Shown is the Eddystone Generating Station in Eddystone, Pa., Monday, June 2, 2025. (AP Photo/Matt Rourke)
The U.S. Department of Energy has ordered another power plant, this time an oil and gas plant in Pennsylvania, to keep its turbines running through the hottest summer months as a precaution against electricity shortfalls in the 13-state mid-Atlantic grid.
The department’s order to the grid operator, PJM Interconnection, regarding the Eddystone power plant just south of Philadelphia on the Delaware River, is the department’s second use of federal power under President Donald Trump to require a power plant to keep operating on the mainland United States.
Constellation Energy had planned to shut down Eddystone’s units 3 and 4 on Saturday, but Trump’s Department of Energy ordered the company to continue operating the units until at least Aug. 28. The units can produce a combined 760 megawatts.
The department, in its order, cited PJM’s growing concerns about power shortfalls amid the shutdown of aging power plants and rising electricity demand. PJM has projected significant growth in electricity use to power America’s fast-rising demand for artificial intelligence and cloud computing platforms.
Demand for electricity has spiked for the first time in decades. In addition to artificial intelligence, crypto mining, the broader electrification of society and bipartisan political pressure to bring manufacturing back to the U.S. are fueling new electricity demand.
PJM last year approved Constellation’s request to shut down the units, but it welcomed the department’s order to keep them operating, saying it’s a “prudent, term-limited step” that allows PJM, the department and Constellation to study the longer-term need and viability of Eddystone’s units.
In a statement Monday, Constellation said it is “pleased” to work with the department and PJM and is taking emergency measures to meet the need for power “at this critical time when America must win the AI race.”

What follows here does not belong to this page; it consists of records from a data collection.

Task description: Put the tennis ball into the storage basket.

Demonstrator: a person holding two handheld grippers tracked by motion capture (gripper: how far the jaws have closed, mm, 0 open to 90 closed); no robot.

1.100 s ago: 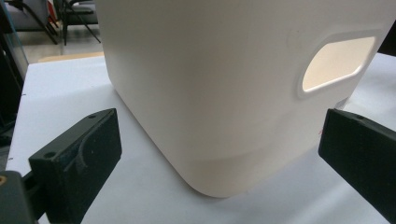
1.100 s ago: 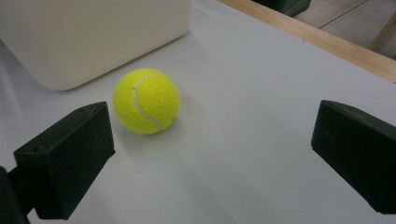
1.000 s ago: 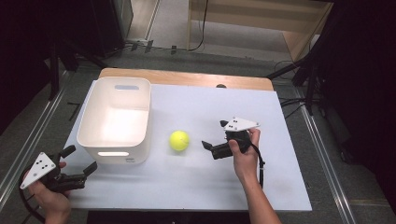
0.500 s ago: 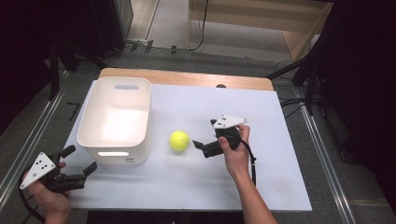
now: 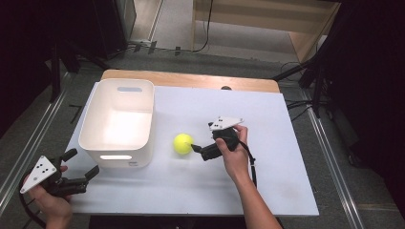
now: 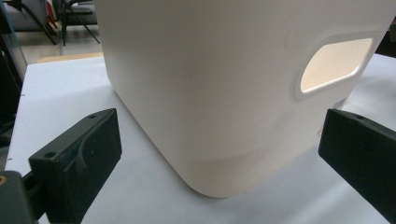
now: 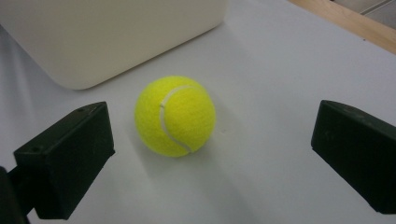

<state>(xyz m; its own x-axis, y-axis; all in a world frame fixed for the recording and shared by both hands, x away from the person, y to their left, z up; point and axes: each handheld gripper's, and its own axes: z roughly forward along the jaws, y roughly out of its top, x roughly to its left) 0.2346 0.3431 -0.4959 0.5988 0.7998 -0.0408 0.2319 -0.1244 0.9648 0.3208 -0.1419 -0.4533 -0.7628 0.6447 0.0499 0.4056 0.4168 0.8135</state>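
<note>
A yellow tennis ball (image 5: pixel 183 143) lies on the white table (image 5: pixel 267 181), just right of a white bin (image 5: pixel 117 121). My right gripper (image 5: pixel 201 137) is open, its jaws pointing left at the ball from close by. In the right gripper view the ball (image 7: pixel 175 115) rests between and a little beyond the wide-apart jaws of that gripper (image 7: pixel 212 154), untouched. My left gripper (image 5: pixel 82 162) is open at the table's front left corner. In the left gripper view it (image 6: pixel 210 158) faces the bin's near corner (image 6: pixel 224 93) and holds nothing.
The bin stands at the table's left side, with a handle cut-out (image 6: pixel 336 63) in its near wall. A wooden strip (image 5: pixel 191 80) runs along the table's far edge. Dark stands and cables surround the table.
My right gripper has moved left across the table, closing in on the tennis ball. The ball, the bin and my left gripper have stayed put.
</note>
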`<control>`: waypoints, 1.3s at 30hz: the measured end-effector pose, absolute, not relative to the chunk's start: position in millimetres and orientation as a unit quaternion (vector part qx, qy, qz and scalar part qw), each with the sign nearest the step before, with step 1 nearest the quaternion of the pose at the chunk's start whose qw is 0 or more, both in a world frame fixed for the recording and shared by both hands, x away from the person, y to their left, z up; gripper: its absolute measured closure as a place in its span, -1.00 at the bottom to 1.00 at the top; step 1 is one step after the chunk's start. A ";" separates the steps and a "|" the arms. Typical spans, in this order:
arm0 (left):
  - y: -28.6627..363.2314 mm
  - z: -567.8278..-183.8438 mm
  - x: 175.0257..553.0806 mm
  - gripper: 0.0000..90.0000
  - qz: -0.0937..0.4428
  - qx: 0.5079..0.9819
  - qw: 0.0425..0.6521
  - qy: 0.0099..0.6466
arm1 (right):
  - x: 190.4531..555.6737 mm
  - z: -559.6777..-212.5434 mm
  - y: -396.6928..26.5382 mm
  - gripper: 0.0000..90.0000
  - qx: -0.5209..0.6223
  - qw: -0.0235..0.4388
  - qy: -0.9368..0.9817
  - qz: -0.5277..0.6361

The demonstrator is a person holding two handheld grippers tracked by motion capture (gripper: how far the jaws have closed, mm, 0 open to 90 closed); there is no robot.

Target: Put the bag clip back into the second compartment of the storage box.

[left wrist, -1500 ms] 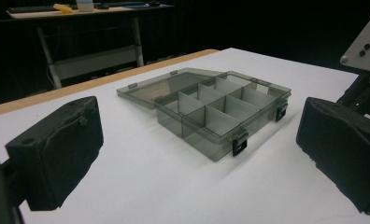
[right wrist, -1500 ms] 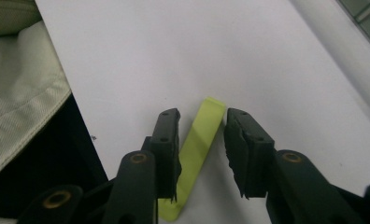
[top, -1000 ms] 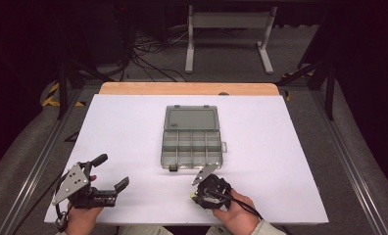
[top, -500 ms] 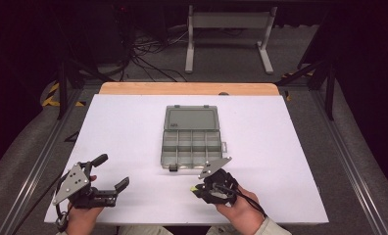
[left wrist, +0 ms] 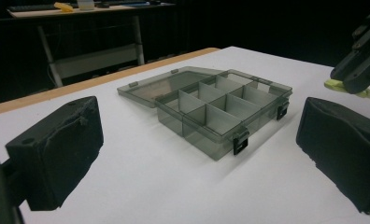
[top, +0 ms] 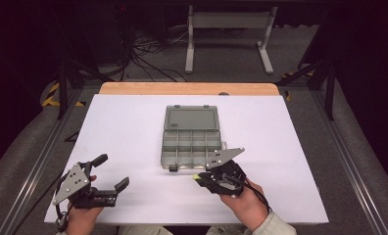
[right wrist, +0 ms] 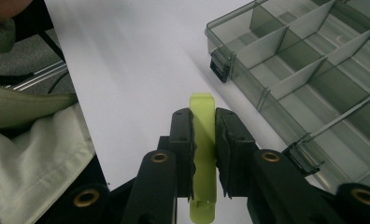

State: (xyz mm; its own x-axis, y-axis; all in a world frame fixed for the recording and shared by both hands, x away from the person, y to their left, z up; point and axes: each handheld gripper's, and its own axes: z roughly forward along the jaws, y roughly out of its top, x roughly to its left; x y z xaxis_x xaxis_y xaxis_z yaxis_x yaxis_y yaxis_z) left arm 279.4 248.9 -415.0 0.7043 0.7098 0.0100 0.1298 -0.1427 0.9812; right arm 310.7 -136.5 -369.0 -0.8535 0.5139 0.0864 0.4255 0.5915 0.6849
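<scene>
Smoky plastic organiser box (top: 190,138) open, compartments bare; yellow-green clip (right wrist: 202,140) in right gripper (right wrist: 203,122).

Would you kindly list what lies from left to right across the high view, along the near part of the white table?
Left gripper, open and holding nothing → small yellow-green plastic clip → right gripper, its fingers shut on that clip.

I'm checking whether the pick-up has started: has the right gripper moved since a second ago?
Yes. In the high view the right gripper, shut on the yellow-green clip, has shifted toward the organizer box; it now overlaps the box's near right corner.
</scene>
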 end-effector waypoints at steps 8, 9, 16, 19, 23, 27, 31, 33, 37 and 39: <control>248.6 -414.7 279.4 -0.97 0.249 0.715 0.584 0.294 | 316.5 -357.5 -140.4 0.73 0.261 0.068 0.881 0.387; 248.6 -414.7 279.4 -0.97 0.249 0.715 0.584 0.294 | 317.8 -355.5 -140.4 0.73 0.260 0.070 0.881 0.390; 248.9 -414.9 279.6 -0.97 0.248 0.715 0.584 0.294 | 326.4 -345.6 -140.5 0.73 0.263 0.075 0.872 0.405; 248.6 -415.2 279.8 -0.97 0.248 0.713 0.586 0.295 | 331.3 -339.3 -140.0 0.73 0.266 0.076 0.869 0.409; 248.7 -415.2 279.8 -0.97 0.248 0.713 0.586 0.294 | 339.4 -333.1 -140.3 0.73 0.267 0.080 0.867 0.412; 249.0 -415.3 279.8 -0.97 0.248 0.713 0.586 0.295 | 349.5 -332.1 -140.5 0.73 0.275 0.079 0.865 0.412; 249.2 -415.2 279.9 -0.97 0.247 0.714 0.585 0.295 | 357.9 -331.8 -139.3 0.73 0.280 0.082 0.863 0.414; 249.0 -415.3 280.1 -0.97 0.247 0.715 0.584 0.295 | 360.0 -331.4 -138.5 0.73 0.282 0.082 0.861 0.415; 248.9 -415.2 280.2 -0.97 0.246 0.716 0.583 0.295 | 371.7 -328.4 -133.4 0.73 0.287 0.088 0.857 0.418; 249.3 -415.3 280.4 -0.97 0.246 0.715 0.583 0.295 | 376.9 -327.5 -131.2 0.73 0.288 0.090 0.857 0.419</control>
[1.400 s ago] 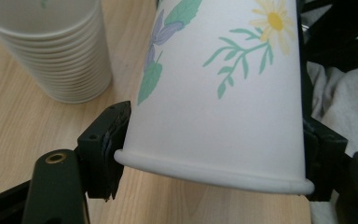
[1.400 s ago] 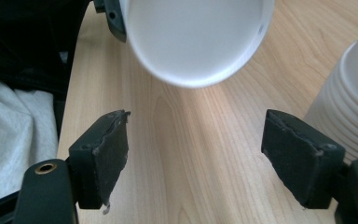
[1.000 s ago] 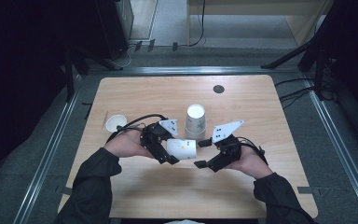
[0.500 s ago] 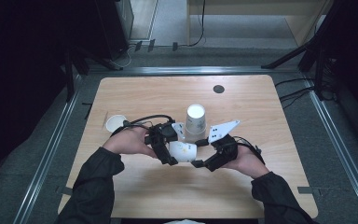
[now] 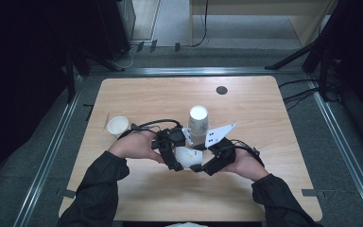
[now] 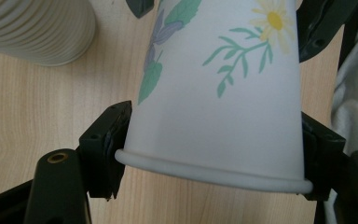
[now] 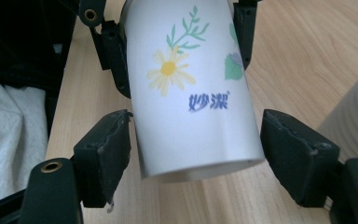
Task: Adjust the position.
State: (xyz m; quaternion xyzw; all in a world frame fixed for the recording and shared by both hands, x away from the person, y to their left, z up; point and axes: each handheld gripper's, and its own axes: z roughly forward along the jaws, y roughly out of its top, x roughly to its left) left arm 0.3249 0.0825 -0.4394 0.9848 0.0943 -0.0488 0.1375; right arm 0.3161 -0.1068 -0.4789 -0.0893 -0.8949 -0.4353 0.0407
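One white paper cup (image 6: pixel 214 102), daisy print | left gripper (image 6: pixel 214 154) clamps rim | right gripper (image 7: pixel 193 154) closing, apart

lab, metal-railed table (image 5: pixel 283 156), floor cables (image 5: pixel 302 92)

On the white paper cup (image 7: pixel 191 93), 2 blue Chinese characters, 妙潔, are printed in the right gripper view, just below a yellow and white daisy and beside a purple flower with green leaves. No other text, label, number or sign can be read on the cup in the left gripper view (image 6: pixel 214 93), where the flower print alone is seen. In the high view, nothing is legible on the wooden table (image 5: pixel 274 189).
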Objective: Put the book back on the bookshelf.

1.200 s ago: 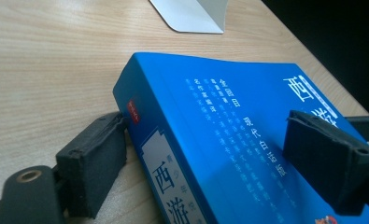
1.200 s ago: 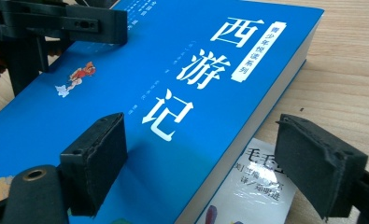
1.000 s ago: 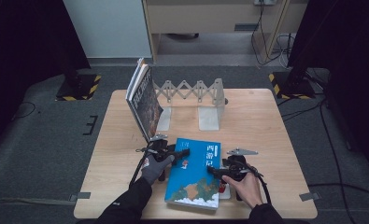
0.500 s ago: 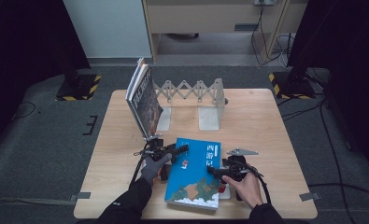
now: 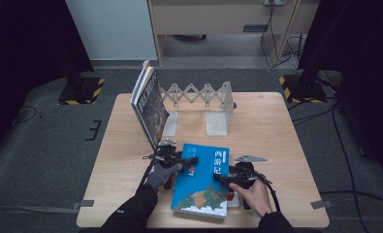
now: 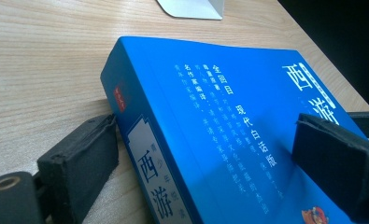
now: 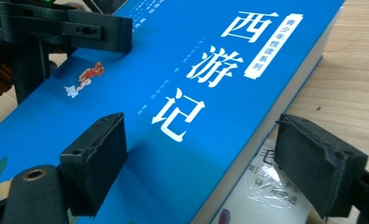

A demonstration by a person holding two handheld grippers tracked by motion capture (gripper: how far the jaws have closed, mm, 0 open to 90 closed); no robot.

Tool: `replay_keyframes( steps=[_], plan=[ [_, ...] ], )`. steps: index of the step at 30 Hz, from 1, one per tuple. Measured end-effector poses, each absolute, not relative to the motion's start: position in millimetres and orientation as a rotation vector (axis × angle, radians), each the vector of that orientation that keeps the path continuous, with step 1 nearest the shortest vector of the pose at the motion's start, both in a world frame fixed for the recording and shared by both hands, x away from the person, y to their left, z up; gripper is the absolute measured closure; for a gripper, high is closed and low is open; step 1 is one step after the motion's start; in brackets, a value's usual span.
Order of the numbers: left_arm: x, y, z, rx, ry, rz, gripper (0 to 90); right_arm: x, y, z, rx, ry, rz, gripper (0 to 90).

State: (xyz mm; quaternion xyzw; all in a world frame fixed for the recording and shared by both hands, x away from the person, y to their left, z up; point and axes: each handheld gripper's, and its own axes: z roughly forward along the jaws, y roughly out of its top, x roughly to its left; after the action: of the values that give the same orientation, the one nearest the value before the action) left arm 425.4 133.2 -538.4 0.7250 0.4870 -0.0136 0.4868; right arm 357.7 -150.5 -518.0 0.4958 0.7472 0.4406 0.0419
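Note:
A blue book [image 5: 203, 179] with white Chinese title lettering lies flat near the table's front edge, its right side resting on a white book [image 5: 232, 200]. My left gripper [image 5: 189, 162] straddles the spine edge. In the left gripper view [image 6: 205, 158], one pad sits on the table beside the spine and the other hovers over the blue book's cover [image 6: 229, 116]. Its jaws have just been opening, with the spine between them. My right gripper [image 5: 220, 178] holds the opposite page edge. In the right gripper view [image 7: 201, 163], one pad is on the blue book's cover [image 7: 173, 93] and one low at the page edge.
An expanding metal book rack [image 5: 199, 94] stands at the back of the wooden table [image 5: 276, 126]. Two or three books [image 5: 148, 104] lean upright at its left end. The white book [image 7: 261, 186] pokes out under the blue one. The left gripper [image 7: 65, 28] shows across the cover.

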Motion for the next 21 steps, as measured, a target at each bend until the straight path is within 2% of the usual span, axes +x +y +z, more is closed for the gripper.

It also said it is trying to accelerate its restart of Three Mile Island ‘s Unit 1 to bring it online in 2027, instead of in 2028, as part of a deal to supply data centers run by tech giant Microsoft with carbon-free energy.
PJM, based in Pennsylvania, earlier this year won federal approval to fast-track the construction of new power plants that critics said would favor natural gas plants over clean energy projects that don’t emit planet-warming greenhouse gases.
PJM has said a power shortage could affect the grid as early as 2026 as demand grows for electricity at the same time that aging coal-fired plants and nuclear plants are retiring. Clean energy advocates blame PJM for creating the existing reliability problem by taking an unduly long time to study proposed wind and solar energy projects in its project queue.
Proposals awaiting PJM’s approval are more than 97% solar, wind or battery storage, according to federal figures. Less than 3% are natural gas.
The department took a similar step last week, ordering Consumers Energy to keep the J.H. Campbell coal-fired power plant open in Michigan past its Saturday retirement.
The grid operator there, the Midcontinent Independent System Operator, said the order was unnecessary, that there was no energy emergency there and that there should be enough energy in the region through the summer.
An environmental advocacy group, the Delaware Riverkeeper Network, criticized the move to keep Eddystone operating as an “environmental injustice.” Shutting down the units would reduce hazardous pollution and carbon emissions from the decades-old facility and help the region meet federal clean air standards for smog, it said.